What to work on — Collect the lines of the entries where "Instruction" shows up.

Records shown —
*** Begin section ***
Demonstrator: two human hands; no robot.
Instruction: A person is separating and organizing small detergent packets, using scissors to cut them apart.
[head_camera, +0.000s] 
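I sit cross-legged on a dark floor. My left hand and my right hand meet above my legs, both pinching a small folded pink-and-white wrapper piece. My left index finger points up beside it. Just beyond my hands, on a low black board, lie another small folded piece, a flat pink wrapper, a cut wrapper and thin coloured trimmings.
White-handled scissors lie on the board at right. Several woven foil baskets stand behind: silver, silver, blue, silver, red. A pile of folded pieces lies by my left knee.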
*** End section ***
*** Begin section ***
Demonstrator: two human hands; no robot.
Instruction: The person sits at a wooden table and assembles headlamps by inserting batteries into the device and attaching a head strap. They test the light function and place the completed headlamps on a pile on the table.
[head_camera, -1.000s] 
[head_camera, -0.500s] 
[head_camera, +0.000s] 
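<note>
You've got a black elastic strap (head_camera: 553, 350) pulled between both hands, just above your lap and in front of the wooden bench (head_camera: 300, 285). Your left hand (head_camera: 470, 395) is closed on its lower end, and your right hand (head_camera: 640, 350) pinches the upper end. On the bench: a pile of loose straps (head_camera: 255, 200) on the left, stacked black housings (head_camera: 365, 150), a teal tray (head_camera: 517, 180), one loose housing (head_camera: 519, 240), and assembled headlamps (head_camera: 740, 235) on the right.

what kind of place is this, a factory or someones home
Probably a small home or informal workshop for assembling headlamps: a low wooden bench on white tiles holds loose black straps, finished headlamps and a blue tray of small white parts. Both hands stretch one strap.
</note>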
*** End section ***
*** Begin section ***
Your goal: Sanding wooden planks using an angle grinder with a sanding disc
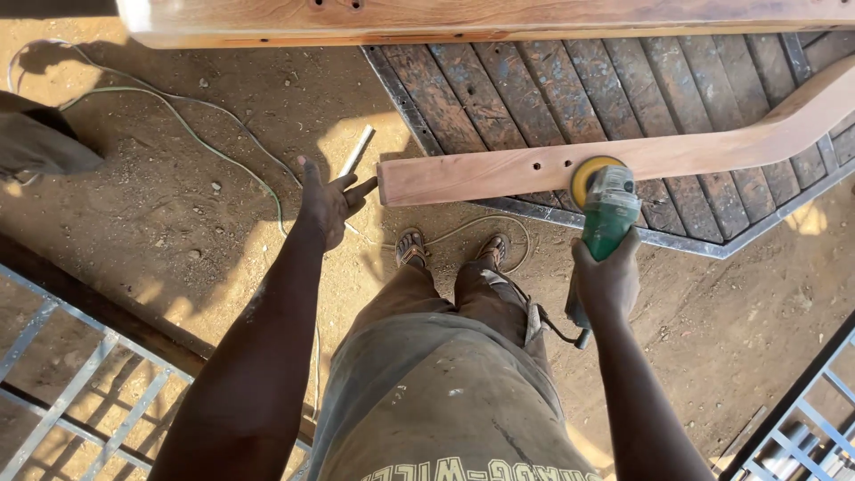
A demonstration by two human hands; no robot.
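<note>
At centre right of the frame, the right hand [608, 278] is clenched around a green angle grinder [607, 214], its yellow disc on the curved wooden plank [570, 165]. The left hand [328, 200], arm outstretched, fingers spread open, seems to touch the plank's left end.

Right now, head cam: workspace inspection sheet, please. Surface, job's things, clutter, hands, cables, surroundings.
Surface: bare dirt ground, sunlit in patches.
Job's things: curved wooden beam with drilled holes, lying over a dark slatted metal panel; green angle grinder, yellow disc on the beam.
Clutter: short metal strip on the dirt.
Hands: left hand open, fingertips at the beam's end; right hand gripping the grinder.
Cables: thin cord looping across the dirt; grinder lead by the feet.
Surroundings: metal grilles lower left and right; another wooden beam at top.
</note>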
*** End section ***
Exercise answer —
Instruction: A person is separating and organizing small detergent packets, using scissors to cut them apart.
Instruction: The person sits at a wooden table and assembles headlamps by inserting batteries into the device and attaching a head strap. They test the light function and place the completed headlamps on a pile on the table.

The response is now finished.